Por: José I. Delgado Bahena

Cuando le pregunté si quería acostarse conmigo, así: tan derecho, sin rodeos, confiando en que la madurez de ambos sirviera para tomar decisiones sin correr el riesgo de algún compromiso sentimental que, como dice mi padre, solo apendejan y no te dejan ver con claridad lo que más te conviene, debí entender su silencio como una negativa, y no como el entendido de “quien calla, otorga”.


“Pinche Juan Pablo”, me dijo mientras se metía en su pantalón azul, del uniforme del trabajo, “no sé cómo fui tan débil y acepté venir a este lugar así nomás, como si fuera una de la calle, solo por darte gusto.


“Pero te gustó, ¿no?”, le respondí con una sonrisa, entrando al baño para tirar el condón que usamos y arreglarme un poco el cabello.


Yo no veía a ninguna mujer en serio, mucho menos para casarme. La verdad, es que, como dice mi padre: “El que está casado, está capado”, y pues, yo no quiero ser de una sola mujer, sino de muchas, de todas las que se dejen.


Maritza y yo nos conocimos en el trabajo. Ella era administrativa y yo asistente personal del jefe. Lo que sea, era bien eficiente. No podía el jefe pedirle un documento, porque inmediatamente se lo daba. Sabía, pues, dónde estaba cada cosa y tenía el santo y la seña de lo que pasaba en la oficina.
Pero ni así se escapó de mis armas seductoras.


Muchas de las estrategias me las enseñó mi padre. Él nunca se casó, tuvo muchas mujeres y, desde niño, él me comentaba sobre cómo aprovechar las cualidades que Dios nos dio.


Lo único que me dolió fue no haber tenido a mi madre a mi lado; mi padre me dijo que ella no quiso hacerse responsable de mí y me dejó con él, solo con un retrato de óvalo que yo cargaba en mi cartera; de manera que fue la abuela Cata la que me crió como si fuera yo su hijo.


De todos modos, aunque no se casara, a mi padre nunca le faltó una novia. Cada mes llegaba con una diferente a la casa. Incluso, la abuela me contaba que ni siquiera sabía en realidad cuantos nietos tenía regados por el mundo, por culpa de mi padre.


En una época de Navidad, cuando yo tenía ya diecinueve años, llegó con Malena, una maestra que trabajaba en una secundaria de la ciudad. Todos pensamos que por fin se casaría y dejaría de andar de loco, con una y con otra. Lo que sea, lo veíamos muy enamorado, hasta dejó de salir los sábados por la noche con mi padrino René.


Yo no veía mal eso y lo apoyaba.
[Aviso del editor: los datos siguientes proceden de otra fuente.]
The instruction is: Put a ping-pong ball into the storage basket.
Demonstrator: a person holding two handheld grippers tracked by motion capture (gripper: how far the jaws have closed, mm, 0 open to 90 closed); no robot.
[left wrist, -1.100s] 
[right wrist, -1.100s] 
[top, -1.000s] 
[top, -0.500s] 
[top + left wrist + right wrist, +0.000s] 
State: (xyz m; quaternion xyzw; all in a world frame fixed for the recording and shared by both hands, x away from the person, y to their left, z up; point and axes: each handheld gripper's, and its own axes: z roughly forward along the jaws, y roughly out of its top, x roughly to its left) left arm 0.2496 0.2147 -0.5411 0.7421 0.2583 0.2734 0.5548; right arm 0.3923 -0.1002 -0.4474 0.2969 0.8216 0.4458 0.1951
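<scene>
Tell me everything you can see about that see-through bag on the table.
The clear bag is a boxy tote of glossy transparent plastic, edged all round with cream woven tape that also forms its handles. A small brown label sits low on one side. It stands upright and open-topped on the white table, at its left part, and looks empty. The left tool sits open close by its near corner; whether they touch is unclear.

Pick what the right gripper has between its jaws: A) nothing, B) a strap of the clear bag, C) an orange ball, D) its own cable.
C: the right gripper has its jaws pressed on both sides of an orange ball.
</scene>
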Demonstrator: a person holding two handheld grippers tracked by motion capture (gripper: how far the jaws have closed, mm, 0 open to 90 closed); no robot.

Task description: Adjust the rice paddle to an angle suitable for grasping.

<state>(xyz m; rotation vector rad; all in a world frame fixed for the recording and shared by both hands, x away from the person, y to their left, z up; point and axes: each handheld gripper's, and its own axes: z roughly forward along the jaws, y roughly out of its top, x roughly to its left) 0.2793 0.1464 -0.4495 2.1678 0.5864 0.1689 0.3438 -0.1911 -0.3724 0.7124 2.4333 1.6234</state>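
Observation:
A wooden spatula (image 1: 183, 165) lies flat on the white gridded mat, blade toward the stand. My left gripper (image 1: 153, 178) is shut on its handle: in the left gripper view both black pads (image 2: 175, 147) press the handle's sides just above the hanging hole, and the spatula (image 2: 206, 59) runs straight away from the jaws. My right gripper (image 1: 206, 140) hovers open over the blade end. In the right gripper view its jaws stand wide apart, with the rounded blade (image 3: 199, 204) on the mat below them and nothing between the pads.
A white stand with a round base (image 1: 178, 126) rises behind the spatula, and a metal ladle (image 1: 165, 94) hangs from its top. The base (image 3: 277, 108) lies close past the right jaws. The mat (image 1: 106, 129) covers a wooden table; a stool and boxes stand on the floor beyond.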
Pero una vez que se entretuvo de más en el negocio de pan chilapeño que tenía por el peri, Malena llegó a buscarlo y, al ver que mi padre no estaba, se atrevió a invitarme al cine; entonces, yo, con lo débil que era, dije que sí. Pero no fuimos al cine. En el taxi, mientras hacía la plática, me ponía la mano en la pierna y comencé a tener tan tremenda erección que no me aguanté y le dije al taxista que se fuera hacia Tuxpan. Nos metimos en un hotel y, pues, le pusimos los cuernos a mi padre.


“No le vayas a decir a Adrián”, me rogó Malena.


“No te prometo nada”, le dije con una sonrisa sarcástica.


Efectivamente: la lealtad ante todo. En la noche, después de cenar, me quedé a platicar con él y le dije lo que había pasado. Por supuesto, le cerró la puerta de su corazón a Malena y creció la confianza entre los dos.


Lo malo fue que, hace dos años, mientras trabajaba en la elaboración del pan, le dio un infarto que se lo llevó casi de inmediato. Solo alcanzó a llegar con vida al hospital, pero poco pudieron hacer por él.


Yo no quise quedarme con el negocio y vendí todo lo que pude salvar para pagarles su indemnización a los trabajadores, y me pagué mis estudios en el Tec.


Total: terminé mi carrera de contador y me metí a trabajar en esta empresa donde, desde que me contrató mi jefe, por haber sido amigo de mi padre, le eché el ojo a Maritza y me dije que tenía que hacerla mía.


Ella creyó que yo la buscaba para novia y le seguí la corriente. Íbamos al cine, a cenar y, por supuesto, al hotel.


Todo iba bien, hasta que se le ocurrió invitarme a su casa, a cenar, por el cumpleaños de su padre.


Desde que entré y me presentó a sus padres, supe que algo andaba mal. Sin disimular, saqué mi cartera, solo para comprobar lo que mi corazón me avisó. A pesar de la diferencia en los años, el retrato de óvalo no mentía. Sin decir nada, salí de esa casa queriendo no haber entrado en ella jamás.